A homily from the Service of Remembrance, held on All Souls, November 2, 2018
Romans 8:14-19, 34-35, 37-39
The hope of the resurrection constantly stands before us. It inspires the beautiful music we hear this evening. It drives us to seek out experiences of shared hope in the service we offer together tonight. It is this hope which sustains and comforts us as we sit in remembrance of those that have come before, that have left for us memories of lives filled with joy and love. It is this hope which sustains and comforts us as we sit in remembrance of those that have come before, that have left for us memories of lives filled with pain and anger. The hope of the resurrection then becomes a reminder of that which has been promised and that which we hope will be fulfilled, for ourselves yes, but much more for those who have preceded us from this life to the next. A hope that love truly does win. A hope that nothing in all of creation will ever be able to separate us from the love of God in Christ Jesus our Lord.
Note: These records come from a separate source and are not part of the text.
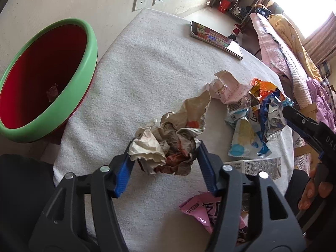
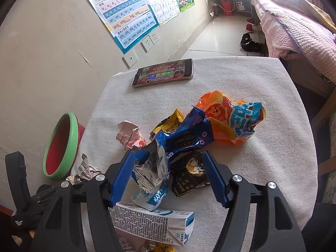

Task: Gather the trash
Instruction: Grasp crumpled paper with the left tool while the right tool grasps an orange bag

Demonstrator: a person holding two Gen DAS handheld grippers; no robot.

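While crumpled paper wad (image 1: 166, 153) sits between left tongs (image 1: 166, 157), pads touching, grip uncertain.

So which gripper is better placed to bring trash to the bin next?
Left. The left gripper already brackets the crumpled paper wad, and the bin stands on its side. The right gripper is farther away.
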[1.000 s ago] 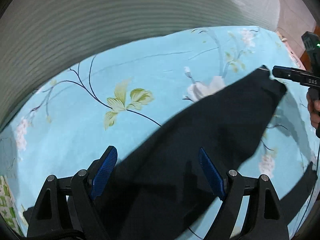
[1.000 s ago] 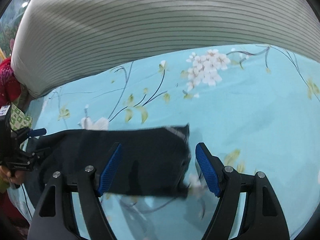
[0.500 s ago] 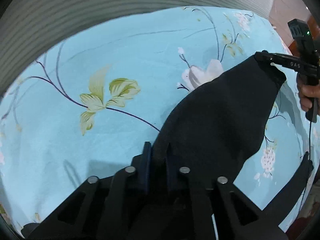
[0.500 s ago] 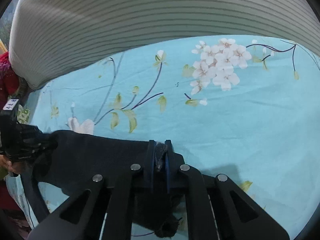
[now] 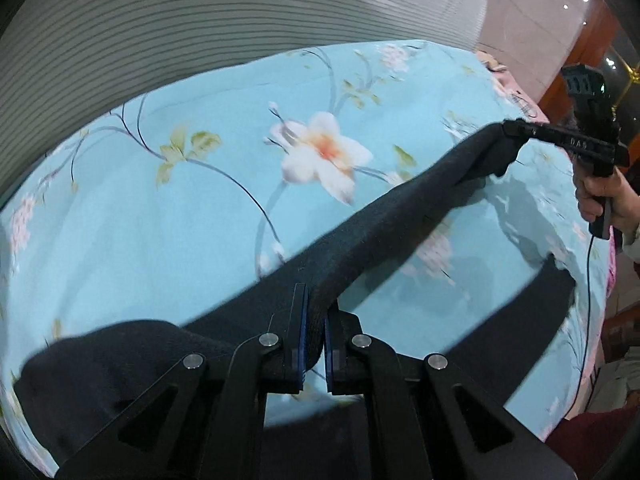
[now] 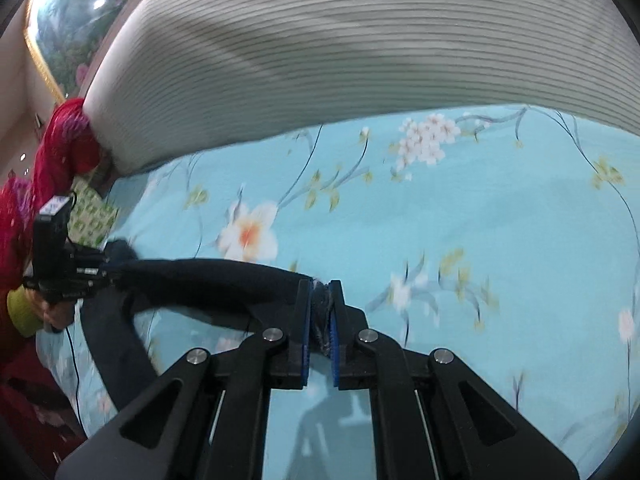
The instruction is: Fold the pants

We remember today those saints that have gone before us. Those saints whose acts of holy wisdom, witness, power, are written only on our hearts, known only to us, those whom we saw the light of Christ shining brightly from within their souls, even if the rest of the world couldn’t see it.
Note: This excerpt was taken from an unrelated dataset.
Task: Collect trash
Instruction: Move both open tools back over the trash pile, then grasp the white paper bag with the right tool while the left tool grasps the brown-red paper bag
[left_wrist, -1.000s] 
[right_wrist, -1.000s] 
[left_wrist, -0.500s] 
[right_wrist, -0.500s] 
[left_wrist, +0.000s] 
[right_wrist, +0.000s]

We also remember today those beloved children of God that have gone before us, that we would be hard-pressed to call a saint. For they are also beloved children, and we loved them, even if they refused to, even if they couldn’t, love themselves. In many ways, our prayers are lifted up even more loudly for these dearly departed friends, brothers, sisters, mothers, fathers, daughters, sons. We pray for their broken souls, even as we acknowledge our own brokenness, and come back once again to the hope that is the empty cross that stands before us.
This cross isn’t empty because it’s lacking, it is empty so that we may project our hopes in the salvific act that occured thereupon. We don’t come before it today because we lack hope. We come before it today because it is only that hope which inspires and comforts, which challenges and embraces. We come before it today because we are an Easter people who rejoice in the risen Lord, who cling to the hope of the resurrection, because in the resurrection we know that our access to the love of God, the forgiveness of God, the healing of God, the grace and peace of God, is always available, always ready to embrace us, always ready to welcome us home. And, it is in this promise that we know those who have departed this life have been welcomed into a new life. Even if, perhaps especially so, they suffered in this life, they have been welcomed in a loving embrace in the next.
Death, life, angels, rulers, things present, things to come, powers, heights, depths, anything else in all of creation, none of that has the power to separate us from the promise of the resurrection, to separate us from the love of God in Christ Jesus our Lord. This is hope. This is our motivation. This is our power. Knowing that we, that anyone, can never be separated from God, from love. Remember those who have come before, offering thanks for their lives with us, their welcome into the next life, and do so in the reality that is the resurrection. Embrace your hope.